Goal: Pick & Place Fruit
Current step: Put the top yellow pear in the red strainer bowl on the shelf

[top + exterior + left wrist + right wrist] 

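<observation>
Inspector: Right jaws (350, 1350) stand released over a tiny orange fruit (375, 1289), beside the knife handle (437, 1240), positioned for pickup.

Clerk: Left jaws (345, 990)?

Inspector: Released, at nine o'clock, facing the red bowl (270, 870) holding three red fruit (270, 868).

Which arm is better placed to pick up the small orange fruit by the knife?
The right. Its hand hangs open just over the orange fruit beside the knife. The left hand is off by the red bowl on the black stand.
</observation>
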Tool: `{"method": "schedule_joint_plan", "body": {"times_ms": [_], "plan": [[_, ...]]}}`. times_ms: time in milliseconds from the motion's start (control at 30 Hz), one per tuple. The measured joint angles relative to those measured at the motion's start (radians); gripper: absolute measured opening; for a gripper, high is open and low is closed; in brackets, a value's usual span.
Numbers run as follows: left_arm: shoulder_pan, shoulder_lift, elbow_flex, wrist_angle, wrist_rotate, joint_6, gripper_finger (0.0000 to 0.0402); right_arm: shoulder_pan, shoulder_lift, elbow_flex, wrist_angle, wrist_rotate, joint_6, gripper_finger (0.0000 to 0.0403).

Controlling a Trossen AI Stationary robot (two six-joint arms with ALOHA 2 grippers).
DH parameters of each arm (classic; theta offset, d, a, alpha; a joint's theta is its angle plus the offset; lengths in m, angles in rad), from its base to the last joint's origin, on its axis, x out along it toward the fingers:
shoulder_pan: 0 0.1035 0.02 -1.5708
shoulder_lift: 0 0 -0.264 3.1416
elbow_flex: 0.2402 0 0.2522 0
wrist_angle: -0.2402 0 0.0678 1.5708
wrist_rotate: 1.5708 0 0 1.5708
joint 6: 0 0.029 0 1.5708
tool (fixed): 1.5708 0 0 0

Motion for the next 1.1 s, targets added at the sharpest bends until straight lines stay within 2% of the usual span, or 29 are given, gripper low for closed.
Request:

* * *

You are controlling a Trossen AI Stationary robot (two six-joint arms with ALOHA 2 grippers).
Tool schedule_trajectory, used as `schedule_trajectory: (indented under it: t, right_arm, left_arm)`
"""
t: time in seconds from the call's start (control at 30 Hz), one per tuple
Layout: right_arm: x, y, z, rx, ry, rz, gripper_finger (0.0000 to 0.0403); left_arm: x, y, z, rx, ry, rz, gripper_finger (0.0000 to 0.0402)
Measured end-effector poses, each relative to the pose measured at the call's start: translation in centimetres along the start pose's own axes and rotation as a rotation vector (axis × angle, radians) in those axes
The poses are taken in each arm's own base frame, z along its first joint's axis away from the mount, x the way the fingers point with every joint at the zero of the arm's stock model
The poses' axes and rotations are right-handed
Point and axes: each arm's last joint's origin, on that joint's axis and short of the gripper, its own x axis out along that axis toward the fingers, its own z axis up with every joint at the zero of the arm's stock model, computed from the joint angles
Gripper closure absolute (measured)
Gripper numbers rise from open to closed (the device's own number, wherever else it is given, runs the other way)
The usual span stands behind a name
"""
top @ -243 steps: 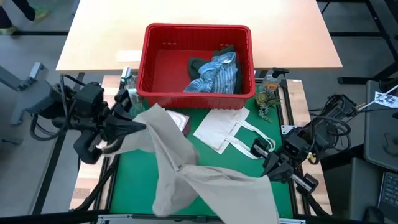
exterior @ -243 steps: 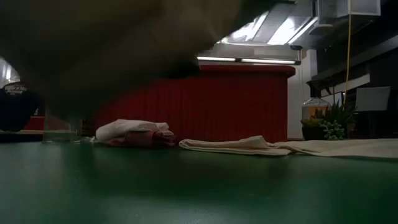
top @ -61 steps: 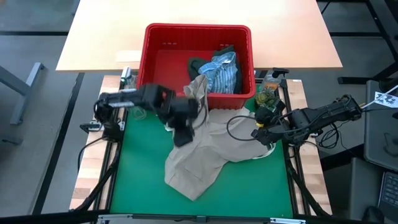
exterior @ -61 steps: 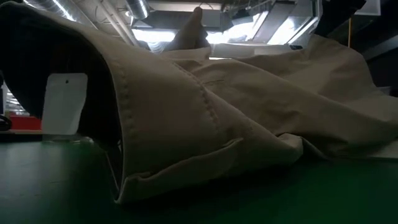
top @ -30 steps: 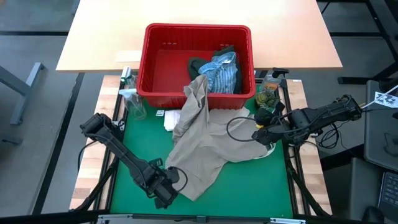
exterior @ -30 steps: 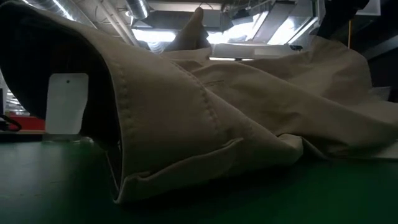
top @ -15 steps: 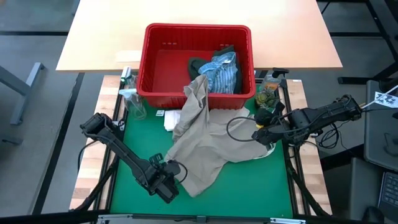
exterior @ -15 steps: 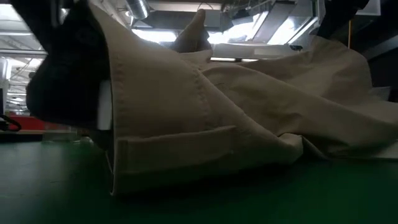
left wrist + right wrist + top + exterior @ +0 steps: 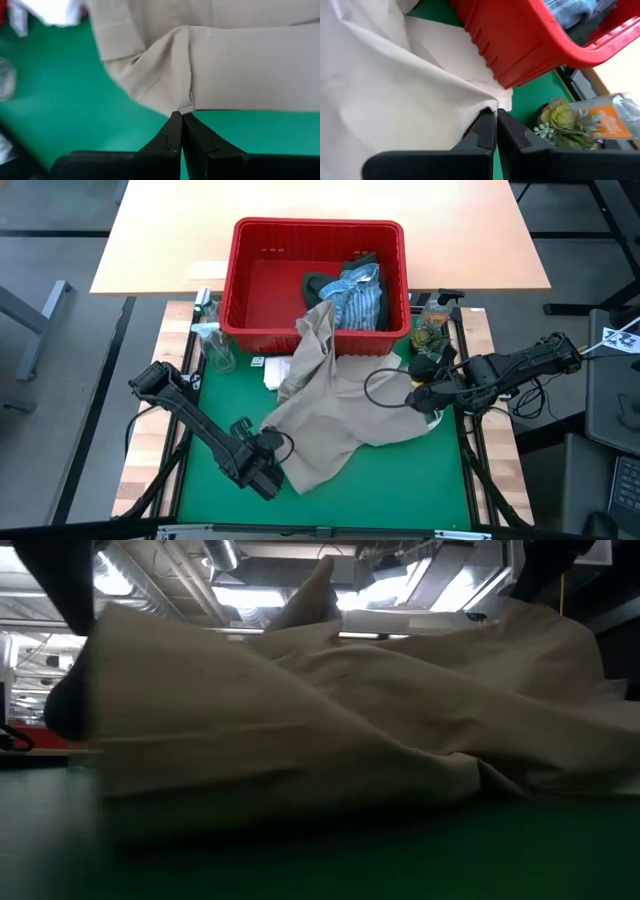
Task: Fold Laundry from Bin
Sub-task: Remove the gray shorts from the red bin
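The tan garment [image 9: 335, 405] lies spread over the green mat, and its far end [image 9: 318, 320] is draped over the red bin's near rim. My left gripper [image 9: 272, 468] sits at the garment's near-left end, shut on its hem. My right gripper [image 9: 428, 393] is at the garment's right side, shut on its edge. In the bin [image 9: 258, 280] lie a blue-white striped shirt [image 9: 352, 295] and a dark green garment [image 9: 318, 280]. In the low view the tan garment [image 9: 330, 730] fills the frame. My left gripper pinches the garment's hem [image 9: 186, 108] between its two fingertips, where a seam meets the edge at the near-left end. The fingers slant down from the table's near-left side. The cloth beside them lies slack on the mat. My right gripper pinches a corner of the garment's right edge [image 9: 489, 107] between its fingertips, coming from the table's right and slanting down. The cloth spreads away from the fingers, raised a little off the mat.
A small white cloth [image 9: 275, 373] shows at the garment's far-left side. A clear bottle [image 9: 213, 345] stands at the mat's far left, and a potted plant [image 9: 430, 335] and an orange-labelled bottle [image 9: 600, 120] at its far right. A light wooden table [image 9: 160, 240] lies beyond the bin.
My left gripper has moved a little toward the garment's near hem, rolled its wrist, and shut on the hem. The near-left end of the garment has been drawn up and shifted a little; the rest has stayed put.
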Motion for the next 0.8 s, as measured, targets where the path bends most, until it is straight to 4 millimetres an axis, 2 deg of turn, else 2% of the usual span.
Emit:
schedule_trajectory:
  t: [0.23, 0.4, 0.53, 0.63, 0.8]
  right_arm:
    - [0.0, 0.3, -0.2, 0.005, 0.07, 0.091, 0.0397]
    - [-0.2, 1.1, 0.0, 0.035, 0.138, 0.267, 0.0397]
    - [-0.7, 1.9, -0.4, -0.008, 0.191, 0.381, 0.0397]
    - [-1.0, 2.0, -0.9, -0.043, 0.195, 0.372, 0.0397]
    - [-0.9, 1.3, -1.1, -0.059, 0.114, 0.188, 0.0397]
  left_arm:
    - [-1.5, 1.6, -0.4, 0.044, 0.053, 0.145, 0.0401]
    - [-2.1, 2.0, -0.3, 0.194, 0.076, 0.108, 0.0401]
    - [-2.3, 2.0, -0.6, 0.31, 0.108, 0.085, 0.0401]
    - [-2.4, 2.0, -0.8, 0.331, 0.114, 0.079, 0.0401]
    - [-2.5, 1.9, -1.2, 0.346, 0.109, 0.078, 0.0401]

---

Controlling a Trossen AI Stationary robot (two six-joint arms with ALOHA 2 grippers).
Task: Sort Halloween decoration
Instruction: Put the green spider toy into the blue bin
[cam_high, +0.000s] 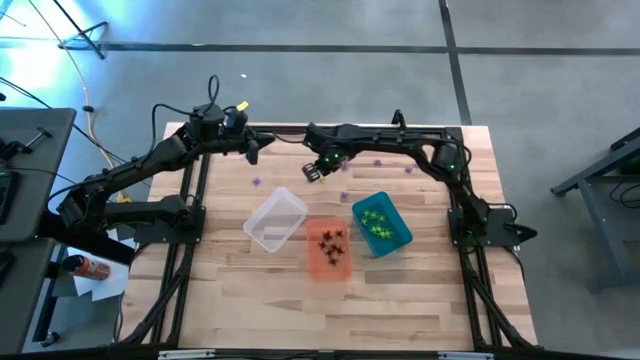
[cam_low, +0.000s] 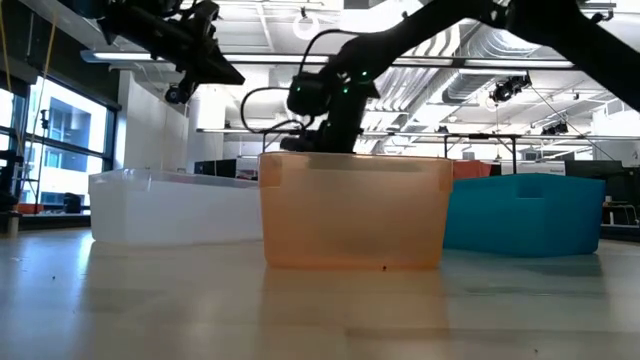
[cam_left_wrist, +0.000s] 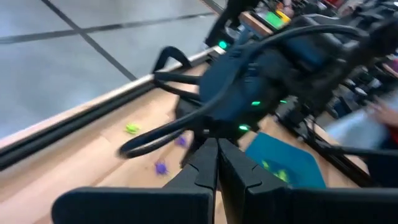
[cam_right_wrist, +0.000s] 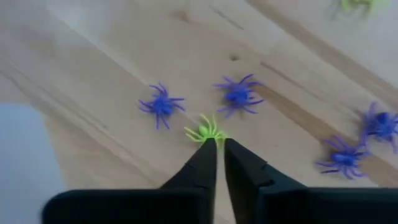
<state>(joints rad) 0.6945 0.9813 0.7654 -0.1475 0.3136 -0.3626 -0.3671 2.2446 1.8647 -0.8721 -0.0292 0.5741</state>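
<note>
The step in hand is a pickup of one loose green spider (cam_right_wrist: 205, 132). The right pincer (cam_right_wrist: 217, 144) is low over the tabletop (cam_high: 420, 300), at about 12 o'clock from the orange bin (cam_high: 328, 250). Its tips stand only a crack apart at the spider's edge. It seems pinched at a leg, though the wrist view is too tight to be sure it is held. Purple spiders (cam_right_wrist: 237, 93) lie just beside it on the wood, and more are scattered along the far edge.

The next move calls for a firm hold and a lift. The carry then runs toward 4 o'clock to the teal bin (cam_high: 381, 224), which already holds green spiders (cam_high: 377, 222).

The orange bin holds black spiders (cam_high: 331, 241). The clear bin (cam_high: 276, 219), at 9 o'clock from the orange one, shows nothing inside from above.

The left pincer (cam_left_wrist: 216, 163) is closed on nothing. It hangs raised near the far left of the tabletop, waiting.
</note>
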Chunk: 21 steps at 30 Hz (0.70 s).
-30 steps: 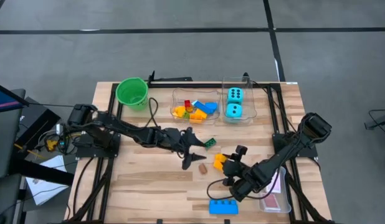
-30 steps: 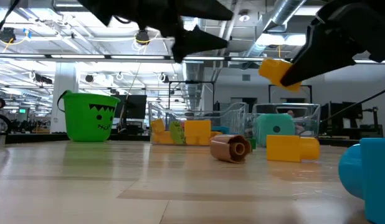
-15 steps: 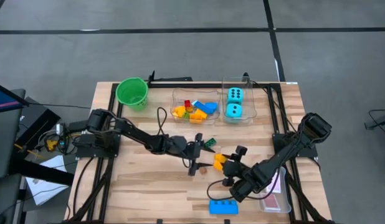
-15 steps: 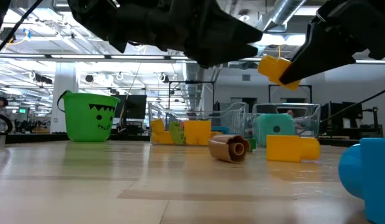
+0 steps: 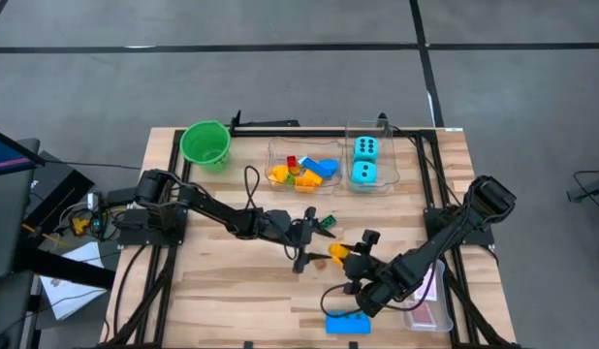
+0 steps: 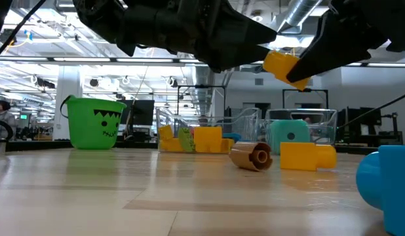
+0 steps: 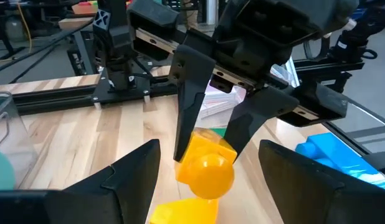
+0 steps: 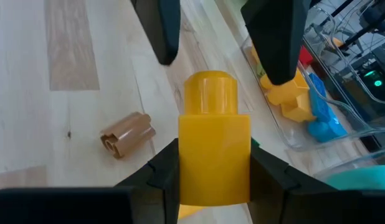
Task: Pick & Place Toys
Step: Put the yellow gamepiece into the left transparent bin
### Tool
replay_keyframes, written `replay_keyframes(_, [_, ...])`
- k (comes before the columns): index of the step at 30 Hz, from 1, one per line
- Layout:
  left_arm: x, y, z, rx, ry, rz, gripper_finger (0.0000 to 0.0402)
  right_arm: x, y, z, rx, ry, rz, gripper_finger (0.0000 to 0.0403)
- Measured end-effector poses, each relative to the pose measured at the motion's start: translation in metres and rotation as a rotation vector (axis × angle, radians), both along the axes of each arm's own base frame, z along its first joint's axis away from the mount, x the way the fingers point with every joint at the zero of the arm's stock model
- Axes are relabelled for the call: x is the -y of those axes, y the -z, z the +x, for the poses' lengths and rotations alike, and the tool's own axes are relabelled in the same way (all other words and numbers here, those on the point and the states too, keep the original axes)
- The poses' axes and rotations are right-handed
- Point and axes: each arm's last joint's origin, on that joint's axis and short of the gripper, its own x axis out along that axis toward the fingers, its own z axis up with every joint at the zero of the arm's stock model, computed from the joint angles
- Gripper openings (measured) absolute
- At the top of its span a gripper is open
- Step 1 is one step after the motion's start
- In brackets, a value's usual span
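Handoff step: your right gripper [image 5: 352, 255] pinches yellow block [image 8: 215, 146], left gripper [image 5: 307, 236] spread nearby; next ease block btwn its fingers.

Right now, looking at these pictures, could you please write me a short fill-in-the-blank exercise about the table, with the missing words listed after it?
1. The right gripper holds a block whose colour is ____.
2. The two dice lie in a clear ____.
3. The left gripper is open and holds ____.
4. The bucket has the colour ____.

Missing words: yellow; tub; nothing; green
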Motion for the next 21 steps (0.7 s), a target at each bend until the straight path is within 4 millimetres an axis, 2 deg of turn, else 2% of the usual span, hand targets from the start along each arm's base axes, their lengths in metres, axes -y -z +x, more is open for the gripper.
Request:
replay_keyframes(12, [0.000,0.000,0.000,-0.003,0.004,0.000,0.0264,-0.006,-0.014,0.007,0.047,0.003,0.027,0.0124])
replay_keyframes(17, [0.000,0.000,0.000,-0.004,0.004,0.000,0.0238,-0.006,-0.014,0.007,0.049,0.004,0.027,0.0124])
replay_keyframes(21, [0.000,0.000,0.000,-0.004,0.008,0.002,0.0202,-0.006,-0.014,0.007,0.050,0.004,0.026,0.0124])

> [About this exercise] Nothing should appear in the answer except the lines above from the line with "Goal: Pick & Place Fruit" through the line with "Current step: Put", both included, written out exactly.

> [Exercise response]
Goal: Pick & Place Fruit
Current step: Put the top yellow pear in the red strainer bowl on the shelf

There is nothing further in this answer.